When they’re pitched correctly – and this is where conducting an initial FTP test comes into play – you find that you settle into a rhythm of having just enough to complete the effort and then just enough recovery to start the next. Mattias’s session consists of 4 sets of 11 repetitions of 30 seconds hard, 15 seconds easy. The beauty of doing this sort of session on Rouvy is that the resistance is automatically adjusted for you, so all you have to do is keep pedalling at the target power. The initial two weeks entailed solely these workouts.

Safety first

Another benefit of riding on one of the many virtual routes on Rouvy, as opposed to the open road, is that you don’t have to share the space with traffic and you’re very unlikely to crash.

The same cannot be said when out riding in early March, on a damp morning in the UK.  With the roads greasy from some light rain, and my approach to a roundabout being a little over eager, largely due to my wish to get off a busy A road, I managed to lose my front wheel and slide across the tarmac on my hip and elbow.

Fortunately, nothing was broken on either me or my bike. Much of my kit was ruined: bib-tights, overshoes, long sleeve jersey and rain jacket all ripped. I also suffered significant road rash to my hip and elbow, the scars from which are still evident some four months later. On the plus side, however, and despite the discomfort, I was still able to ride and so could continue with the training into the third week.

Mattias prescribed sticking with a 30-15 workout for the first session of the week before moving on to more specific FTP/threshold training. This consisted of two sets of five repetitions of 3 minutes slightly above threshold followed by 1 minute easy (3-1s). By this stage, being only 3 weeks into the challenge, I already felt stronger, particularly on the short 3-sminute threshold intervals and was able to increase the resistance slightly on the fly from within the workout on the Rouvy app. If nothing else, Mattias’s simple approach proved to me that you don’t really need any complex sessions to improve your base fitness.

I continued with these threshold sessions in the fourth week before changing things up slightly for the final two weeks with workouts combining low VO2 and threshold work. The first of these involved 4 sets of 8 minutes at threshold but with 3 x 30 second efforts at VO2 max interspersed throughout each block. The second workout took the 3-1s from weeks 3 and 4 and increased each effort to three-and-a-half minutes while at the same time reducing the recovery to 30 seconds.

With the 6 weeks of training over, it was now a case of having a couple of easy days before undertaking another FTP Ramp Test. The results of undertaking two sessions per week on Rouvy under the guidance of Mattias were pretty conclusive: my FTP improved by 12% over the period, undoubtedly helped by the fact that my cycling fitness was relatively low coming into the programme, but nevertheless, a significant improvement.

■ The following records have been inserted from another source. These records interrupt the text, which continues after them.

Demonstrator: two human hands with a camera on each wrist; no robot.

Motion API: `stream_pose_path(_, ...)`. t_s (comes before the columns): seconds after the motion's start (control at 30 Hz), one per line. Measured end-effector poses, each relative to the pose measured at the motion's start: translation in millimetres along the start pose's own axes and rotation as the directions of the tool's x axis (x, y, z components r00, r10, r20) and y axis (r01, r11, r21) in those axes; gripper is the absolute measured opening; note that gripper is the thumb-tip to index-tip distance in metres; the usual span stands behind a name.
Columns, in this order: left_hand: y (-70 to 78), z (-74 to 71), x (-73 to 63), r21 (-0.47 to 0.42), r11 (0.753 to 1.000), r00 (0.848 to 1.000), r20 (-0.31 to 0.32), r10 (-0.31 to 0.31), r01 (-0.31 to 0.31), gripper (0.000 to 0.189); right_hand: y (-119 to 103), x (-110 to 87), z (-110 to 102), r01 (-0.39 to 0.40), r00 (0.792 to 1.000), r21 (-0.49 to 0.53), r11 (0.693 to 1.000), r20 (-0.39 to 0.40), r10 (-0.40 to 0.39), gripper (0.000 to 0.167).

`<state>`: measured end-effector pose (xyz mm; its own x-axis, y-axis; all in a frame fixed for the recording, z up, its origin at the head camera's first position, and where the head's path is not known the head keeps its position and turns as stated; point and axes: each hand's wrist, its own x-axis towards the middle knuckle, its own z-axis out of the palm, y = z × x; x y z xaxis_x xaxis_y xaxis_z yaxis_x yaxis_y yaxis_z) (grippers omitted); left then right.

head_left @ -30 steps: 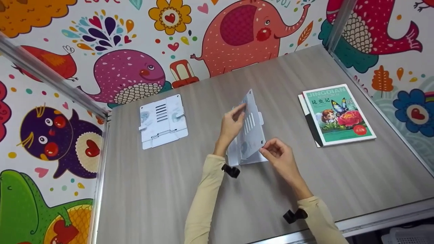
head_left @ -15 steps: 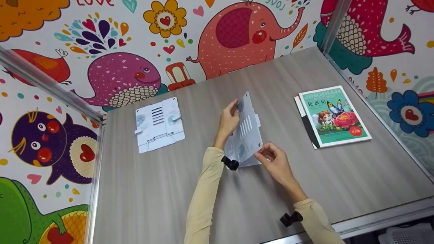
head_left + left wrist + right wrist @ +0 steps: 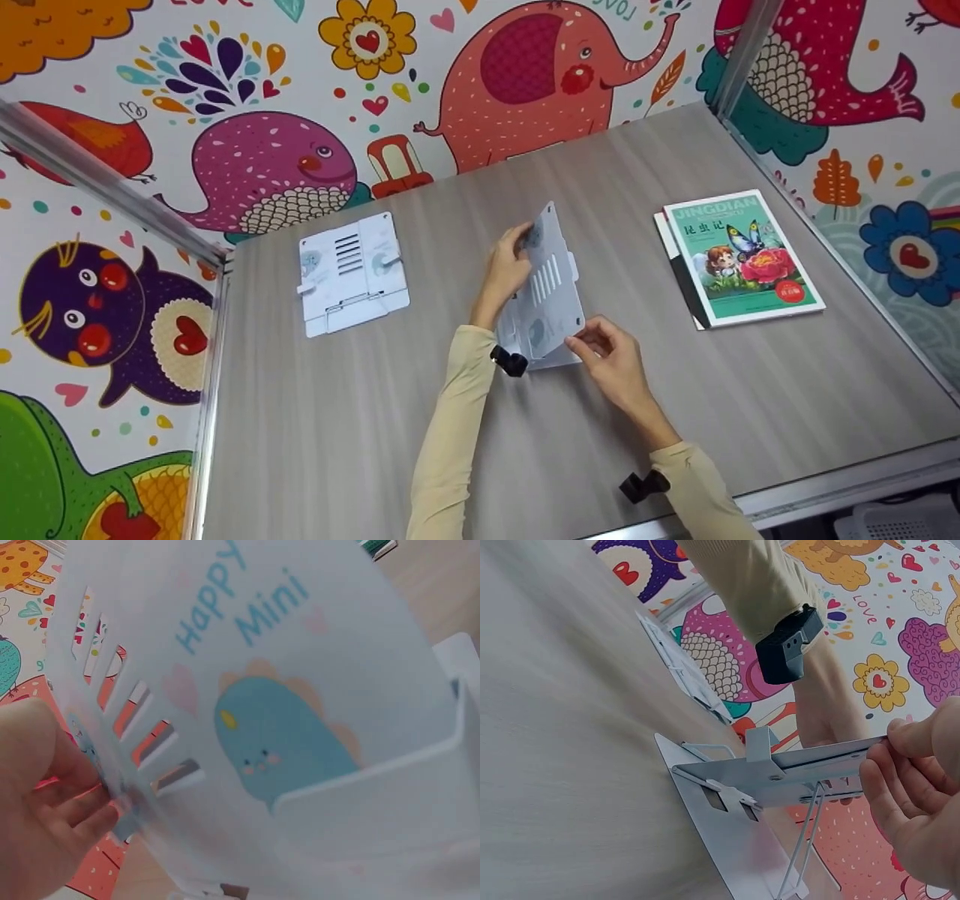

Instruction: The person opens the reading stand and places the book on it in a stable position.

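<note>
A white metal book stand (image 3: pixel 556 300) stands partly unfolded in mid-table, its slotted panel raised at a steep slant over its base plate (image 3: pixel 705 821). My left hand (image 3: pixel 504 274) holds the panel on its left side, fingers curled at the edge. With thumb and fingers, my right hand (image 3: pixel 616 361) pinches the panel's near right corner. The left wrist view shows a blue dinosaur print (image 3: pixel 289 739) and "Happy Mini" on the panel. Seen from the right wrist, wire legs (image 3: pixel 802 847) run between panel and base.
A second white book stand (image 3: pixel 352 281) lies folded flat on the table's left side. At the right, a green-covered book (image 3: pixel 742 255) lies on top of another book. Printed walls border the table (image 3: pixel 337 427) at the back and sides. A metal rail (image 3: pixel 847 480) edges the front.
The raised panel has turned slightly, with both hands still on it. My left hand has slid a little lower along the panel. The view has shifted slightly.
</note>
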<state>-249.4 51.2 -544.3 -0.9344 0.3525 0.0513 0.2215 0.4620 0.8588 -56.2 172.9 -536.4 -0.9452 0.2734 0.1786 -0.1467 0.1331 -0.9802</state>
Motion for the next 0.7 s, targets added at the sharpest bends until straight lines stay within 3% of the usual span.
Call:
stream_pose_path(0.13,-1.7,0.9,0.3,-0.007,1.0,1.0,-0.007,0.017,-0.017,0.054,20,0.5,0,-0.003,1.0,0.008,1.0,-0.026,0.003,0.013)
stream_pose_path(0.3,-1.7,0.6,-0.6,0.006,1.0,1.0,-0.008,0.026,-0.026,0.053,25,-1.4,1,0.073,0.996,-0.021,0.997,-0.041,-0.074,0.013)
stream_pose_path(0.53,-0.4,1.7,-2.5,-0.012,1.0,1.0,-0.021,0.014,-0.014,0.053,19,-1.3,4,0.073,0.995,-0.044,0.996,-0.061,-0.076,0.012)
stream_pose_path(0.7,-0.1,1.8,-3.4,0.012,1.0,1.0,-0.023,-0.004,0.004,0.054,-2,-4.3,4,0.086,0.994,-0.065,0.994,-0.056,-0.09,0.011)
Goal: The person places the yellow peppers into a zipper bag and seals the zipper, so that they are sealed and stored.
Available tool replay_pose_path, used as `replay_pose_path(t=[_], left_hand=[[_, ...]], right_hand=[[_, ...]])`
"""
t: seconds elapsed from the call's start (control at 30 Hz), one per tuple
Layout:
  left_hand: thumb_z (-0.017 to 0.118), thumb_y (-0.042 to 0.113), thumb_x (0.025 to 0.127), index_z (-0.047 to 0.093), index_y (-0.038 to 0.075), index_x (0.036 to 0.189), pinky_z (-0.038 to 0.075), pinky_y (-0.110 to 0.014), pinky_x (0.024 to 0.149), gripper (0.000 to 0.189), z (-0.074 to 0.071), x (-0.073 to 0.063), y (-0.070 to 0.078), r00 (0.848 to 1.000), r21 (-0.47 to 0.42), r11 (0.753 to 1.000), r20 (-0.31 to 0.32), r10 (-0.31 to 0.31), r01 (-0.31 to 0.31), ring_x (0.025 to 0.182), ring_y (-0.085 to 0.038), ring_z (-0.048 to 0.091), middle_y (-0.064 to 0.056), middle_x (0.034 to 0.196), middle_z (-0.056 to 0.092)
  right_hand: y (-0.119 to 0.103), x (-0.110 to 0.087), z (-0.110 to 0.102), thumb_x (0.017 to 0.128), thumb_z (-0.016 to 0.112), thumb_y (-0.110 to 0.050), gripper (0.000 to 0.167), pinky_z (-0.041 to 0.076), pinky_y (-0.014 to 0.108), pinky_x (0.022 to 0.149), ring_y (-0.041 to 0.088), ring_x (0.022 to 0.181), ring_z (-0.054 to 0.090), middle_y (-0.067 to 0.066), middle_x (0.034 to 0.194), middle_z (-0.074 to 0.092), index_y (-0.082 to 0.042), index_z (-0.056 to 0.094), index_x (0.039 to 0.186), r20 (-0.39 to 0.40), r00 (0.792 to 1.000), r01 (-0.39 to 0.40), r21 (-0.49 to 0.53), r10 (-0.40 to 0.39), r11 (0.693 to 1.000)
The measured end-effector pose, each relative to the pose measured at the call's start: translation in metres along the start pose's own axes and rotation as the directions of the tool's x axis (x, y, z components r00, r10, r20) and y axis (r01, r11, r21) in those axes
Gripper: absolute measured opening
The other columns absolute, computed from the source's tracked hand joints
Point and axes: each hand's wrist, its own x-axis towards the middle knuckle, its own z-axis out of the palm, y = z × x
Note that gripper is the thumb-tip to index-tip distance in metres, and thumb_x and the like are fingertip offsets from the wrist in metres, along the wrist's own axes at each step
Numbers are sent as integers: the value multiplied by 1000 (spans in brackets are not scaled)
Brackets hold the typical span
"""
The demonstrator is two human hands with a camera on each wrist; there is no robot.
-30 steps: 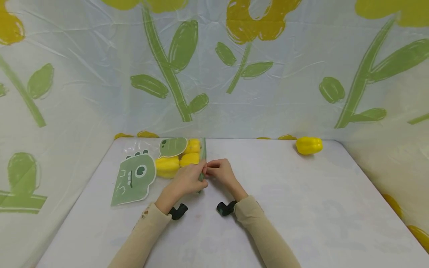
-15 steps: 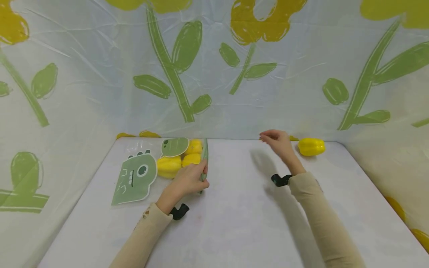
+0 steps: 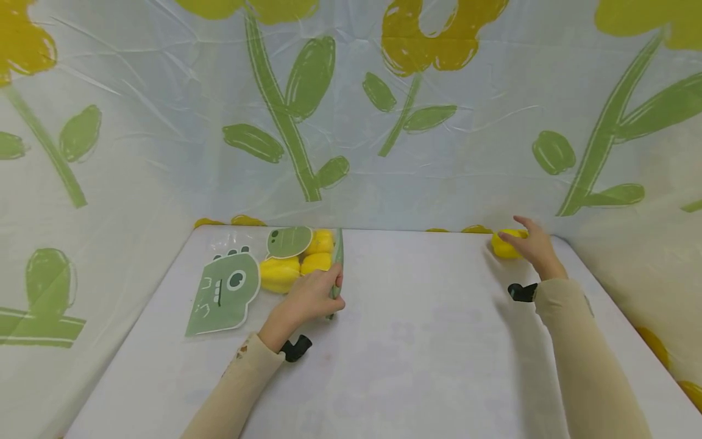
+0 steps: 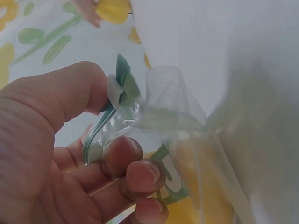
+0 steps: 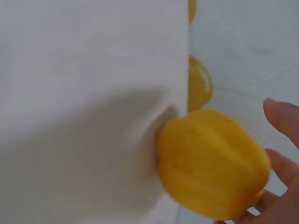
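Note:
On the left of the table lies a clear zip bag with a green dinosaur print and several yellow bell peppers inside. My left hand holds its green-edged opening; in the left wrist view the thumb and curled fingers pinch the green zip strip. At the back right, a loose yellow bell pepper lies on the table. My right hand reaches over it with thumb and fingers spread. In the right wrist view, the fingers are right at the side of the ribbed pepper.
The white table ends at the back against a hanging cloth printed with flowers. More of this cloth stands along the left and right sides. A black wrist mount sits below my left sleeve, another beside my right.
My right hand has let go of the bag's edge and moved right to the loose bell pepper, its fingers spreading. The left hand keeps its hold on the bag.

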Motion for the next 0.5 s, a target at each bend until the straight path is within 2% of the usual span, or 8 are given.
replay_pose_path(t=[0.13, 0.3, 0.5], left_hand=[[69, 15, 77, 46, 17, 93, 33, -28, 50, 28, 0, 0, 0, 1000, -2, 1000, -7, 5, -5, 52, -12, 42, 4, 60, 44], [69, 15, 77, 46, 16, 92, 32, -28, 50, 28, 0, 0, -1, 1000, -1, 1000, -17, 16, -16, 51, -12, 41, 4, 60, 43], [70, 15, 78, 45, 17, 92, 32, -28, 50, 28, 0, 0, -1, 1000, -6, 1000, -9, 5, -5, 51, -11, 41, 4, 60, 43]], right_hand=[[9, 1, 5, 97, 58, -27, 68, 20, 68, 107, 61, 133, 21, 45, 146, 19, 12, 30, 146, 35, 999, 30, -62, -28, 998], [12, -2, 9, 92, 63, -16, 63, 23, 70, 103, 61, 124, 27, 47, 137, 25, 11, 35, 142, -8, 1000, 22, -93, -23, 995], [14, -4, 9, 92, 62, -13, 59, 27, 68, 101, 57, 120, 35, 45, 138, 34, 9, 38, 141, -58, 998, 5, -70, -9, 998]])
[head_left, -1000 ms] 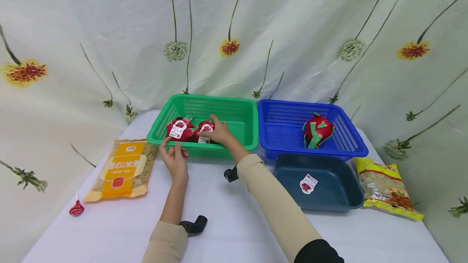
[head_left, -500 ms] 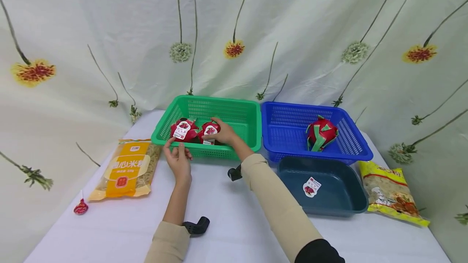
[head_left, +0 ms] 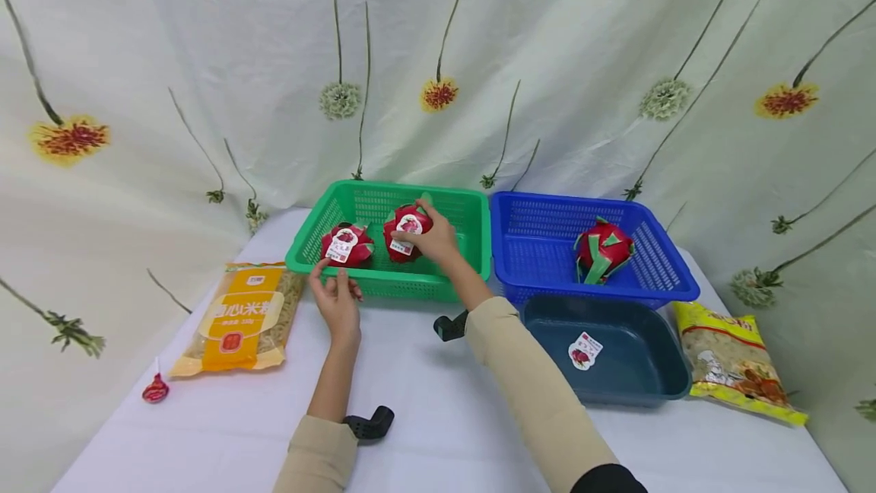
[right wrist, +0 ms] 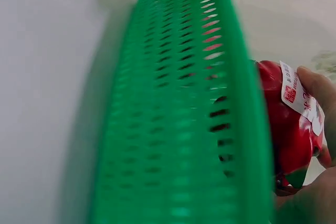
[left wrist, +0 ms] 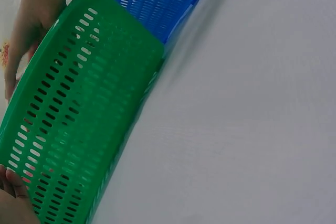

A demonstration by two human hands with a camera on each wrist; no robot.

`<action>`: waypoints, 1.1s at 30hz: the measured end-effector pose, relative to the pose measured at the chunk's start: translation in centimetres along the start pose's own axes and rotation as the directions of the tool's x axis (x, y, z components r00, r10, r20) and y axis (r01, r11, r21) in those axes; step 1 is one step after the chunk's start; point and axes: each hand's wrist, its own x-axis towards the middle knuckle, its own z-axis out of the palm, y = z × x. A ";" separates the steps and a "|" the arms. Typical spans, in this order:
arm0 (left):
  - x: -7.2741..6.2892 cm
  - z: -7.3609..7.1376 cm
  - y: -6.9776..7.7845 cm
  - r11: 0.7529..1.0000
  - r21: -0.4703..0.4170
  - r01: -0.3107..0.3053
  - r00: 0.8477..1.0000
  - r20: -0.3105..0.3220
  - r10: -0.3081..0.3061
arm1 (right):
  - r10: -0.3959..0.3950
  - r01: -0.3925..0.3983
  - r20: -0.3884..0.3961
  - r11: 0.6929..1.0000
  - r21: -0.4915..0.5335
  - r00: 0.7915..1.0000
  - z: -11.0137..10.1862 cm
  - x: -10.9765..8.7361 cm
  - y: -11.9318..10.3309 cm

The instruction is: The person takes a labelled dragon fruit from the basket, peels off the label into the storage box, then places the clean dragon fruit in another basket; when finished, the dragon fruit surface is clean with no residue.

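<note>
In the head view, my right hand (head_left: 438, 240) grips a red dragon fruit (head_left: 405, 228) with a white label, fingers over its far side and thumb near the label. It sits high within the green basket (head_left: 393, 275), above the front rim. The right wrist view shows the same dragon fruit (right wrist: 287, 124) beyond the basket wall. A second labelled dragon fruit (head_left: 359, 251) lies at the left of the green basket. My left hand (head_left: 337, 303) holds the front rim just in front of it, one finger over the edge and the others curled outside.
Right of the green basket stands a blue basket (head_left: 534, 289) holding a dragon fruit (head_left: 605, 249) with green leaf tips. Before it is a dark teal tray (head_left: 636, 356) with a loose label (head_left: 585, 351). Food bags (head_left: 239, 318) (head_left: 735, 360) flank the baskets; a red lollipop (head_left: 156, 389) lies left.
My right hand has lifted its dragon fruit up and slightly right, away from the other one. The left hand keeps its place on the basket rim. The head view has shifted slightly.
</note>
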 end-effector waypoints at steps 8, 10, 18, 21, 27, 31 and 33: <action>0.4 -0.1 0.5 0.999 0.010 0.031 0.999 0.013 -0.031 | -0.218 0.217 0.022 0.975 0.047 0.976 -6.4 -4.3 -3.7; 0.4 -0.3 0.3 0.999 0.019 0.032 0.999 0.011 -0.032 | -0.295 0.292 0.071 0.955 0.053 0.953 -8.1 -6.1 -3.9; 0.1 -0.4 1.2 1.000 -0.009 0.030 0.999 0.015 -0.029 | -0.389 0.385 0.420 0.918 0.098 0.820 -13.7 -13.7 -1.7; 0.0 -0.3 1.7 0.999 -0.009 0.033 0.999 0.026 -0.033 | -0.359 0.341 0.563 0.929 0.142 0.744 -14.6 -15.7 -0.1; 0.2 0.1 1.7 0.999 -0.033 0.028 0.999 0.043 -0.026 | -0.308 0.310 0.762 0.939 0.147 0.570 -14.0 -16.7 2.5; 0.1 0.3 1.6 0.998 -0.041 0.037 0.998 0.048 -0.035 | -0.266 0.326 0.833 0.939 0.109 0.486 -13.0 -15.8 3.4; 0.0 0.4 1.5 0.998 -0.041 0.044 0.998 0.049 -0.042 | -0.251 0.340 0.862 0.935 0.098 0.441 -12.5 -15.1 3.6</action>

If I had to raise one shortcoming of my experience on Rouvy, it’d be that I didn’t encounter other riders on the platform whilst I was doing the workouts. Instead, Rouvy generates other avatars so that you feel like you’re riding in a small bunch. I imagine that as the platform becomes more popular, this will change, and the more popular routes should be increasingly populated with other riders.

However, having access to workouts that have been prepared by one of the world’s best coaches, Lidl Trek have achieved over 30 professional victories so far in 2025 alone, gives you a degree of confidence that your hard efforts are going to produce results, and being able to do this while immersed in real life routes through the Rouvy app is a great way of improving your cycling fitness.